_Task item_: Print, from the listing below, the lines starting at the line containing "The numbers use" and ending at the line containing "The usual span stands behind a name", exactly as they stand, and print nothing else.
-*-*-
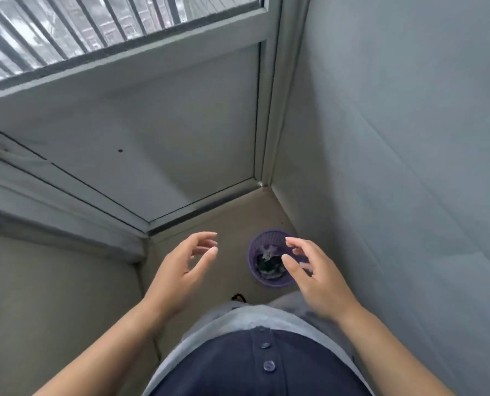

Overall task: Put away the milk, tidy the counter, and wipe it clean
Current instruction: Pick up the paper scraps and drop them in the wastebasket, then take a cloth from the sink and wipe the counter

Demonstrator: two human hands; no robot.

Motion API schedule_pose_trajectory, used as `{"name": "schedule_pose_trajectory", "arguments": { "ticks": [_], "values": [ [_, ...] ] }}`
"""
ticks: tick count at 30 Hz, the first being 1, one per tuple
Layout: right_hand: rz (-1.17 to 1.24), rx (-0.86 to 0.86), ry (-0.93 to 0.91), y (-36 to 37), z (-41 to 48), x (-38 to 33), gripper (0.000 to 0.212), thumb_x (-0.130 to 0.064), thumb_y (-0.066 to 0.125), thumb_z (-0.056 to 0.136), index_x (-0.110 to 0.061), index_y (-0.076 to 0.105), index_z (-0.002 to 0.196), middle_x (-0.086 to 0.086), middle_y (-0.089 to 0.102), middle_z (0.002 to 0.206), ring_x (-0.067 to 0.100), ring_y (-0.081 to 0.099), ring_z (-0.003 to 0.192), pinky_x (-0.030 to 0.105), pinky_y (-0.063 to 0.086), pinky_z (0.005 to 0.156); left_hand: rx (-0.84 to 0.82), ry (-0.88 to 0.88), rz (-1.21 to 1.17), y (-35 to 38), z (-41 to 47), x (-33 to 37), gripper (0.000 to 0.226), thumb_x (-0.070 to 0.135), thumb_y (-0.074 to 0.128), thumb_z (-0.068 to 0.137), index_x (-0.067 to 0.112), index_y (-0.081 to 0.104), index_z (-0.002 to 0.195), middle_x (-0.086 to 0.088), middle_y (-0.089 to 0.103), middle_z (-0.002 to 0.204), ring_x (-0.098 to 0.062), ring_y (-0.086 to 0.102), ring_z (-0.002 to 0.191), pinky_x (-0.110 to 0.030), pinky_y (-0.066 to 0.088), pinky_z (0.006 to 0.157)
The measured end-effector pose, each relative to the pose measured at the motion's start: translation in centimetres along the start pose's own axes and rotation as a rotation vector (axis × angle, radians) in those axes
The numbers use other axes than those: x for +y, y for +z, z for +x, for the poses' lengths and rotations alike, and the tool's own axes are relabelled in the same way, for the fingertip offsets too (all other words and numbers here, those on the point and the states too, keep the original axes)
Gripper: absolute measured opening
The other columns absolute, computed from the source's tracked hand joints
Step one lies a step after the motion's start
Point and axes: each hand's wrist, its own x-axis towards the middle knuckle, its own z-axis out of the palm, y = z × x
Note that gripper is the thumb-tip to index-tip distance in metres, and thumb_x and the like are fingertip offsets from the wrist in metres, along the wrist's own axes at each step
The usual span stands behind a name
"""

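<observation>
Head view, where I stand: in a corner of beige floor (223,221), between a grey door with a barred glass pane on top (152,132) and a plain pale wall (403,144) on my right
Head view, left hand: my left hand (185,270) is held out in front of me, fingers apart and loosely bent, holding nothing
Head view, right hand: my right hand (313,277) is held out beside it, well apart from the left, fingers spread and relaxed, also empty; in the picture it overlaps the right rim of the bin
Head view, bin: a small round purple plastic mesh wastebasket (252,252) stands on the floor near the wall, with crumpled pale and dark rubbish (269,262) inside
Head view, milk: not in view; I cannot tell where it is
Head view, bench: not in view either, and no cloth shows
Head view, clothes: my dark navy buttoned shirt (238,367) fills the bottom edge
Step, as I judge it: the tidying part, at the bin, with the wiping not yet done
Risk, the bin: it looks light and sits close by my feet, so a careless turn could tip it and spill rubbish
Risk, the mesh: small bits could fall through the holes onto the floor
Risk, my hands: after the bin they may be dirty and could soil the milk or the bench when I touch them
</observation>
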Motion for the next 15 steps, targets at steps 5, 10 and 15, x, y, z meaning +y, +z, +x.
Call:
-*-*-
_Result of this exercise_:
The numbers use other axes than those: x for +y, y for +z, z for +x, for the poses' lengths and rotations alike, and the tool's own axes are relabelled in the same way, for the fingertip offsets too (all other words and numbers here, those on the point and the states too, keep the original axes)
Gripper: absolute measured opening
The other columns absolute, computed from the source's tracked hand joints
Step one lies a step after the motion's start
Point and axes: each hand's wrist, its own x-axis towards the middle knuckle, its own z-axis out of the palm, y = z × x
Note that gripper is the thumb-tip to index-tip distance in metres, and thumb_x and the like are fingertip offsets from the wrist in metres, along the wrist's own axes at each step
The usual span stands behind a name

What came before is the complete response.